Rooted in Marxist thought, conflict theory argues that laws reflect ruling class interests. What counts as deviance is defined by those with the power to make and enforce rules.

  • The criminalization of poverty illustrates this clearly. Vagrancy laws, loitering ordinances, and aggressive policing of petty property crimes target the poor, while white-collar crime (which causes far greater financial harm) receives comparatively lenient treatment.
  • Race, class, and gender shape who gets labeled deviant. The theory explains persistent disparities in arrest rates, prosecution decisions, and sentencing outcomes.
  • From this perspective, the criminal justice system doesn't neutrally enforce shared norms. It protects the interests of dominant groups.

Compare: Labeling Theory vs. Conflict Theory: both emphasize power in defining deviance, but labeling theory focuses on micro-level interactions and identity transformation while conflict theory emphasizes macro-level inequality and class interests. Use labeling for questions about individual trajectories; use conflict for questions about systemic bias.


Functionalist Perspective: Deviance Serves Society

This perspective asks a counterintuitive question: if deviance is harmful, why does every society have it?

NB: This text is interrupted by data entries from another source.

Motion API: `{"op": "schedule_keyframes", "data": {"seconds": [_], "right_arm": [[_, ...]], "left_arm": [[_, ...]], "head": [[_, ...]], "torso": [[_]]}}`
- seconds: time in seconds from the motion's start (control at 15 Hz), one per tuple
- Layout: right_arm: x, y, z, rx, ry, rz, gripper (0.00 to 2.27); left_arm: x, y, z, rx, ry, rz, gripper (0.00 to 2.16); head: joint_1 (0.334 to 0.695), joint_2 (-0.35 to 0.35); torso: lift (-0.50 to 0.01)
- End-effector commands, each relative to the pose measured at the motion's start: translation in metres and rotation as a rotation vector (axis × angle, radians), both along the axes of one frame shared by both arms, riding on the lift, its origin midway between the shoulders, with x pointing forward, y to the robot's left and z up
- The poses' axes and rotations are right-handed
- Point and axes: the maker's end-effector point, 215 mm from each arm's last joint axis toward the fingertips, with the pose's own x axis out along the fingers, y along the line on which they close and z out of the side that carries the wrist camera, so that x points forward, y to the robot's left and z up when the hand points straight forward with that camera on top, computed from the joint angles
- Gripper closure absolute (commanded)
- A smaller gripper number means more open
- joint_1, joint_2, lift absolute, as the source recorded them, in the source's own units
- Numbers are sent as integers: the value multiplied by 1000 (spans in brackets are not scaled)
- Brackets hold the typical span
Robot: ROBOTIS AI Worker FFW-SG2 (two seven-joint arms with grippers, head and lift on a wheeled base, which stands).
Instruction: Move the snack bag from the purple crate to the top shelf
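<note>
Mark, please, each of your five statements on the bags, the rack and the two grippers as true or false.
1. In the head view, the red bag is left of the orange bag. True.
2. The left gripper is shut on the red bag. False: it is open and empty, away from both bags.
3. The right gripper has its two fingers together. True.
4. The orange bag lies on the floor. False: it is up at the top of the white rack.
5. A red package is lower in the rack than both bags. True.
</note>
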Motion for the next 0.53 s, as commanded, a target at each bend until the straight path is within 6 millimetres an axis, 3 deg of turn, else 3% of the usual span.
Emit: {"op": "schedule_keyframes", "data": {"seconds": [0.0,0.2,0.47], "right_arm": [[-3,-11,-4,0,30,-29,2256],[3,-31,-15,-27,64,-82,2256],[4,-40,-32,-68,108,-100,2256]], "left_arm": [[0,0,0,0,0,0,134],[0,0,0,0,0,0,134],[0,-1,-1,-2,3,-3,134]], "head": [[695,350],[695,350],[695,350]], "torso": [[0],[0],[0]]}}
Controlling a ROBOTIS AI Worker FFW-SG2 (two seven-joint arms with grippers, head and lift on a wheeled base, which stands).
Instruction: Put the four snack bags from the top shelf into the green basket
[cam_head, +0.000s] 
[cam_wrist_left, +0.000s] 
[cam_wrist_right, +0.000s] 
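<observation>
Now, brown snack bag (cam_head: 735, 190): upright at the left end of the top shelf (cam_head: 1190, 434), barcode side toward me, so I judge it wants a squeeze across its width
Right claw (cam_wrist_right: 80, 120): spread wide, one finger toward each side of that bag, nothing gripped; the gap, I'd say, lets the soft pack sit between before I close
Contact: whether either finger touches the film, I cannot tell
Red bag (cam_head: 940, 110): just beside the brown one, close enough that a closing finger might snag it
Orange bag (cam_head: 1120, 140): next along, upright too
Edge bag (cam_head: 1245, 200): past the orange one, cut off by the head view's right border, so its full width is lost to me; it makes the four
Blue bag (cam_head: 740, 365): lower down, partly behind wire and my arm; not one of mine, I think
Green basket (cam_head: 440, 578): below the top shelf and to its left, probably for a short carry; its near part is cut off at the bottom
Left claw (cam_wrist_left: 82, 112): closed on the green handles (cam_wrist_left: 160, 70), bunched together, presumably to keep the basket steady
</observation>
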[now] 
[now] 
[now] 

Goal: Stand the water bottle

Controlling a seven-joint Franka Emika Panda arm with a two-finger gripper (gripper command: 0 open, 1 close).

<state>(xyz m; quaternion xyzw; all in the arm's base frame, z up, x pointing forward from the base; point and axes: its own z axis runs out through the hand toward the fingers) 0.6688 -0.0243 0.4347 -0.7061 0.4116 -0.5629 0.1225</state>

Durkheim's answer: deviance performs necessary social functions.

Functionalist Theory

  • Durkheim argued deviance is normal. It exists in all societies, not because social control fails, but because it serves essential purposes for the collective.
  • Boundary maintenance is the primary function. Punishing deviants clarifies where the moral lines are and reinforces the collective conscience, the shared beliefs and values that hold a society together.
  • Social solidarity increases when communities unite against a common threat. Public trials, media coverage of crimes, and collective outrage all strengthen group cohesion.
  • Social change often begins as deviance. Today's criminal may be tomorrow's hero. Civil rights protesters who violated segregation laws were labeled deviant in their time but ultimately shifted the moral boundaries of society.

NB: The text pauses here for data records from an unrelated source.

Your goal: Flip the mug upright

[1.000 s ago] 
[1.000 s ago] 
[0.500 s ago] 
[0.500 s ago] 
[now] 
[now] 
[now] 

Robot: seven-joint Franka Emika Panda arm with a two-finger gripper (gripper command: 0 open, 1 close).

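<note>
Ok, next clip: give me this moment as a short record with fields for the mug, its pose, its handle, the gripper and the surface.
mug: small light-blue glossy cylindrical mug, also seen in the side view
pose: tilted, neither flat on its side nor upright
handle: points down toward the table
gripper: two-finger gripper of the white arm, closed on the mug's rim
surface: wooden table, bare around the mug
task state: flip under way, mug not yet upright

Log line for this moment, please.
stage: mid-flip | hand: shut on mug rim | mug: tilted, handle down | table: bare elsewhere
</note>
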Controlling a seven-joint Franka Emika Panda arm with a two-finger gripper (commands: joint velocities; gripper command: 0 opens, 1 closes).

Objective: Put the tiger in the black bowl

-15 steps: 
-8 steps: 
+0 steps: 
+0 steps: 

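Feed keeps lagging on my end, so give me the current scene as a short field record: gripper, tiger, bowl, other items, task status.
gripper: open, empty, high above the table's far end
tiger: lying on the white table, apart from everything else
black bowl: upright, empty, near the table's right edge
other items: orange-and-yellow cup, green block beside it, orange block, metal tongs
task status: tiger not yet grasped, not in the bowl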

Compare: Functionalist Theory vs. Conflict Theory: both are macro-level perspectives, but functionalism sees deviance as serving society's needs while conflict theory sees it as reflecting power struggles. Functionalism assumes broad consensus about norms; conflict theory assumes norms benefit some groups over others.


Quick Reference Table

ConceptBest Examples
Structure causes devianceStrain Theory, Anomie Theory, Social Disorganization Theory
Deviance is learnedDifferential Association Theory, Social Learning Theory
Bonds prevent devianceControl Theory, Rational Choice Theory
Labels create deviantsLabeling Theory, Conflict Theory
Deviance serves functionsFunctionalist Theory
Emphasizes power/inequalityConflict Theory, Labeling Theory
Micro-level focusLabeling Theory, Social Learning Theory, Differential Association Theory
Macro-level focusFunctionalist Theory, Conflict Theory, Anomie Theory

Self-Check Questions

  1. Which two theories both emphasize that deviance is learned through social interaction, and what distinguishes their explanations of how learning occurs?

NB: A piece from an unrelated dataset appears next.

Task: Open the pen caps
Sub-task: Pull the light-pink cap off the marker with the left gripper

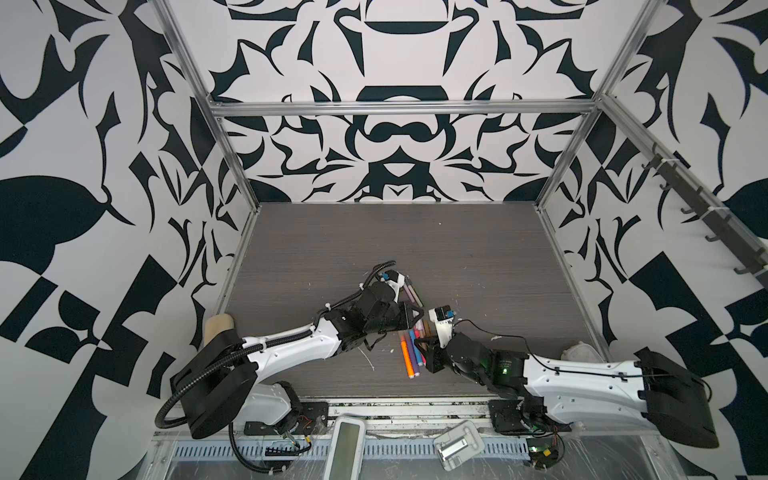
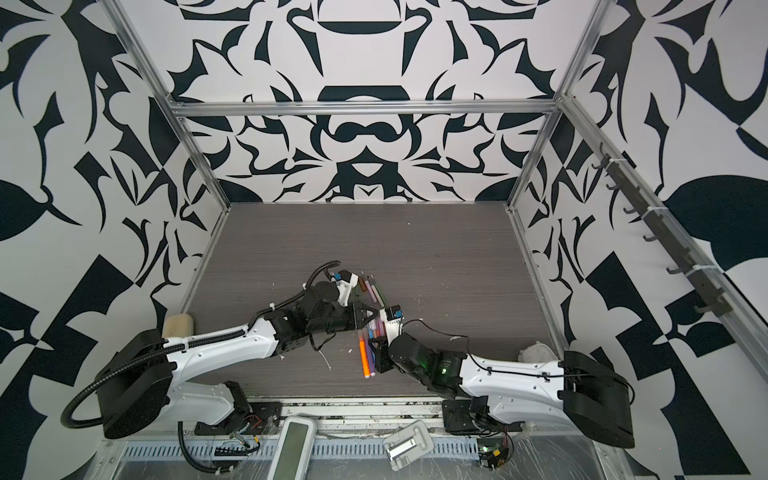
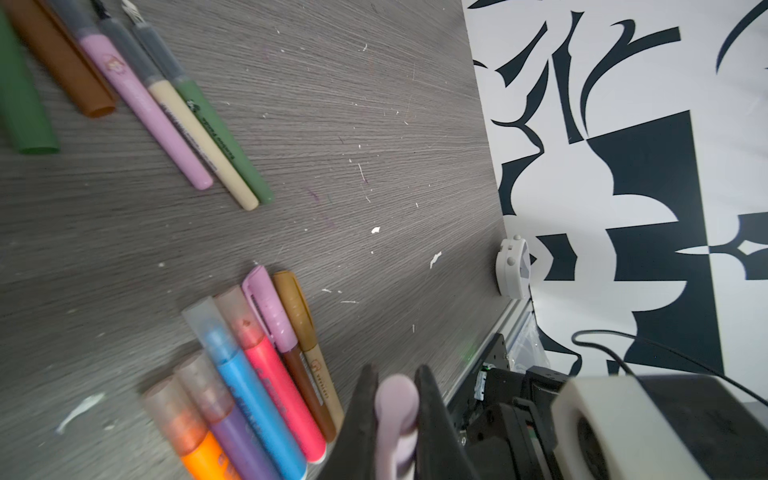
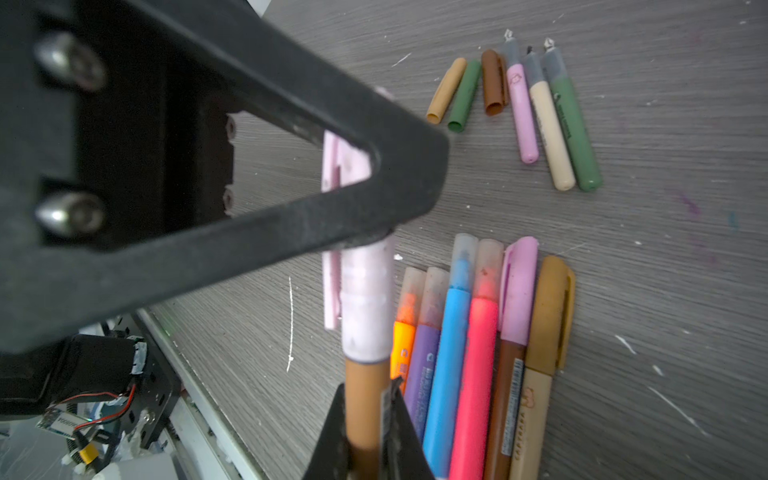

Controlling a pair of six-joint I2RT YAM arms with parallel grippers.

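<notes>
The tan pen barrel (image 4: 362, 409) is being clamped by the right claw (image 4: 369, 386), its pale pink cap (image 4: 368, 299) by the left claw (image 3: 397, 378), opposed for pulling them apart.

This is a robot test cell in a lab: a grey wood-grain worktop (image 1: 457, 257) is boxed in by an aluminium frame (image 1: 399, 109) and walls (image 1: 395, 158) printed with bold black-and-white shapes. A left robot arm (image 1: 291, 345) and a right robot arm (image 1: 573, 374) are bolted along its front edge. Loose cables (image 1: 195, 380) and a bare circuit board (image 1: 538, 451) sit by their bases.
</notes>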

  2. A student from a low-income neighborhood turns to drug dealing after being unable to find legitimate employment. Which theory best explains this, and which of Merton's five adaptations does it represent?

  3. Compare and contrast Control Theory and Labeling Theory: one asks why people conform, the other examines what happens after rule-breaking. How do their assumptions about human nature differ?

  4. An FRQ asks you to explain why crime rates are higher in some neighborhoods than others without blaming individual residents. Which theory provides the best framework, and what three neighborhood characteristics would you cite?

  5. How would a functionalist and a conflict theorist disagree about the purpose of criminal law? Use a specific example (such as drug laws or property crime) to illustrate the contrast.